Eisprung
Die Ovulation oder der Follikelsprung ist die Zeit der höchsten Empfängnisbereitschaft der Frau
Der Eisprung ist die Phase im weiblichen Zyklus, in der die unbefruchtete Eizelle aus dem Eierstock gestoßen wird. Das Ei wandert dann über den Eileiter in Richtung Gebärmutter und kann während dieser Zeit von den Samenzellen befruchtet werden.

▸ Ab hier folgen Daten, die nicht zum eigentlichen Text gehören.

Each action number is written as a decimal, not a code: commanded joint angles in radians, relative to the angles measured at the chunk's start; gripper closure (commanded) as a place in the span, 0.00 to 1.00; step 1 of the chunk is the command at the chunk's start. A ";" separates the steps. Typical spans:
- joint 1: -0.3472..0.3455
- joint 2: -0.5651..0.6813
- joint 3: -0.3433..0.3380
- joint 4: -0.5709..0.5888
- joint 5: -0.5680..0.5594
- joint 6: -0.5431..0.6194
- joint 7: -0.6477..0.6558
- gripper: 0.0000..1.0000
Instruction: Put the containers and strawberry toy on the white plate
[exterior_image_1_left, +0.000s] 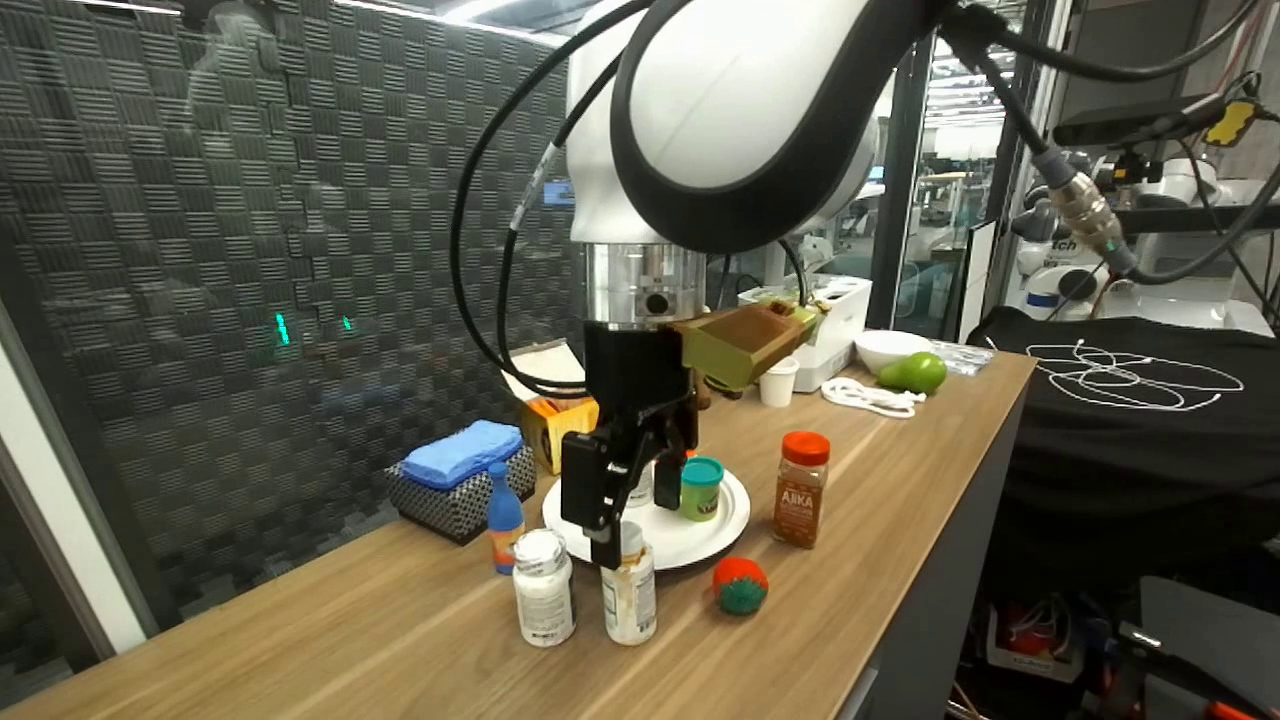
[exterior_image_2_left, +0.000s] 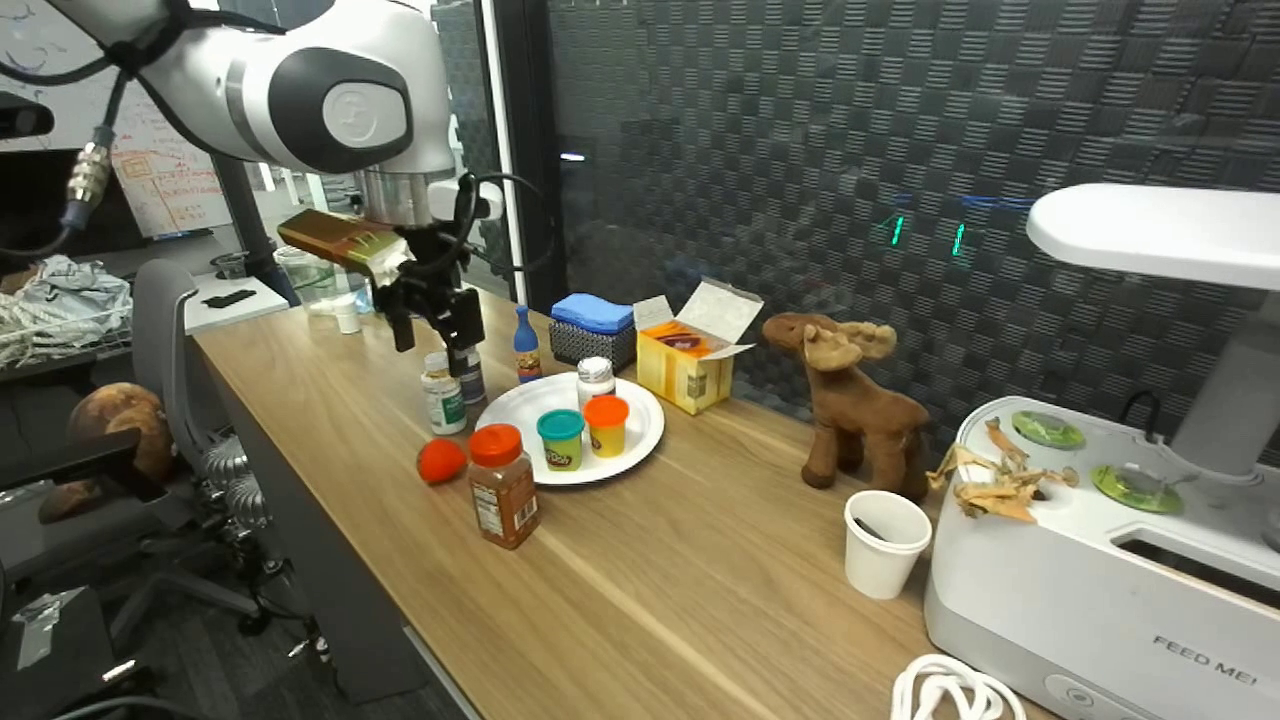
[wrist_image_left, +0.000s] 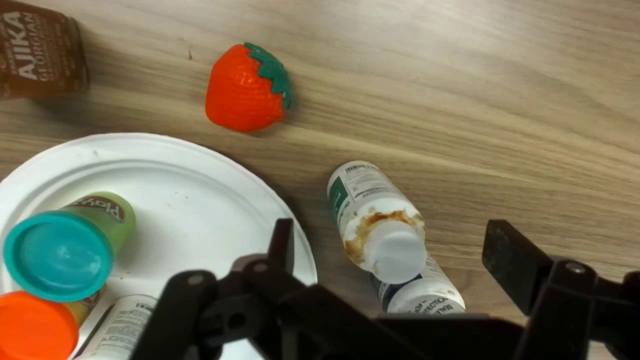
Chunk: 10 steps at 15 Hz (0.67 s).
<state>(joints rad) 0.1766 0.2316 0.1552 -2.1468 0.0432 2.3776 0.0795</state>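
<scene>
Black tool (wrist_image_left: 392, 249) gapes wide, holding nothing, near the stained bottle (wrist_image_left: 377, 217); best centre on its cap (wrist_image_left: 398, 254), lower straight, and spare the blue-labelled bottle (wrist_image_left: 425, 289).

In an exterior view, on the wood-grain table (exterior_image_2_left: 700, 560), the round white plate (exterior_image_2_left: 642, 438) carries a teal-lidded green tub (exterior_image_2_left: 561, 443) left of an orange-lidded yellow tub (exterior_image_2_left: 606, 430), and a cylindrical white bottle (exterior_image_2_left: 595, 376) behind the latter. A red-capped square brown jar (exterior_image_2_left: 504, 492) stands before the plate, right of a red-orange strawberry toy (exterior_image_2_left: 441, 461). A green-labelled white bottle (exterior_image_2_left: 444, 402) stands left of the plate, a blue-labelled white bottle (exterior_image_2_left: 473, 383) behind that bottle.
</scene>
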 joint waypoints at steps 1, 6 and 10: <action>0.003 0.024 -0.005 0.046 -0.021 -0.035 0.000 0.34; 0.017 0.015 -0.013 0.044 -0.078 -0.040 0.038 0.74; 0.041 -0.011 -0.030 0.031 -0.188 -0.030 0.150 0.86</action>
<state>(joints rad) 0.1862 0.2490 0.1482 -2.1223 -0.0760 2.3646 0.1509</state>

Der Eisprung findet etwa vierzehn Tage nach der letzten Menstruation im Körper der Frau statt. Vor dem Eisprung wird von den Eierstöcken vermehrt ein Hormon gebildet: das Hormon Östrogen. Dieses bewirkt die Bildung eines weißlichen Schleimes im Gebärmutterhals. Dieser Schleim ist auch in der Scheide bzw. auf dem Toilettenpapier zu sehen. Der Schleim bewirkt, dass die Spermien leichter in die Gebärmutter gelangen und liefert zusätzlich auch Nährstoffe für die Spermien. Dieser Schleim ist bei den meisten Frauen an mehreren Tagen ihres Menstruationszyklus zu sehen. Der Schleim zeigt der Frau, dass ihre Tage nun fruchtbar sind und der Eisprung kurz bevorsteht. In den letzten beiden Tagen, an denen der Schleim produziert wird, ist die Frau am fruchtbarsten. Das bedeutet: Findet an diesen Tagen sexueller Kontakt mit einem Mann statt, besteht die Möglichkeit für die Frau schwanger zu werden. Zusätzlich zur Schleimbildung sinkt während des Eisprungs auch die Körpertemperatur für kurze Zeit ab und steigt nach dem Eisprung wieder an. Einige Frauen verspüren um den Eisprung herum Schmerzen im rechten oder linken Unterbauch. Das ist meist die Stelle, an der sich der Eierstock befindet. Der Eisprung ist für einige Frauen auch mit ganz leichten Blutungen verbunden. Wer schwanger werden möchte, sollte die Tage des Eisprungs "ausnutzen", wer nicht schwanger werden möchte, sollte an diesen Tagen unbedingt verhüten, zum Beispiel durch ein Kondom.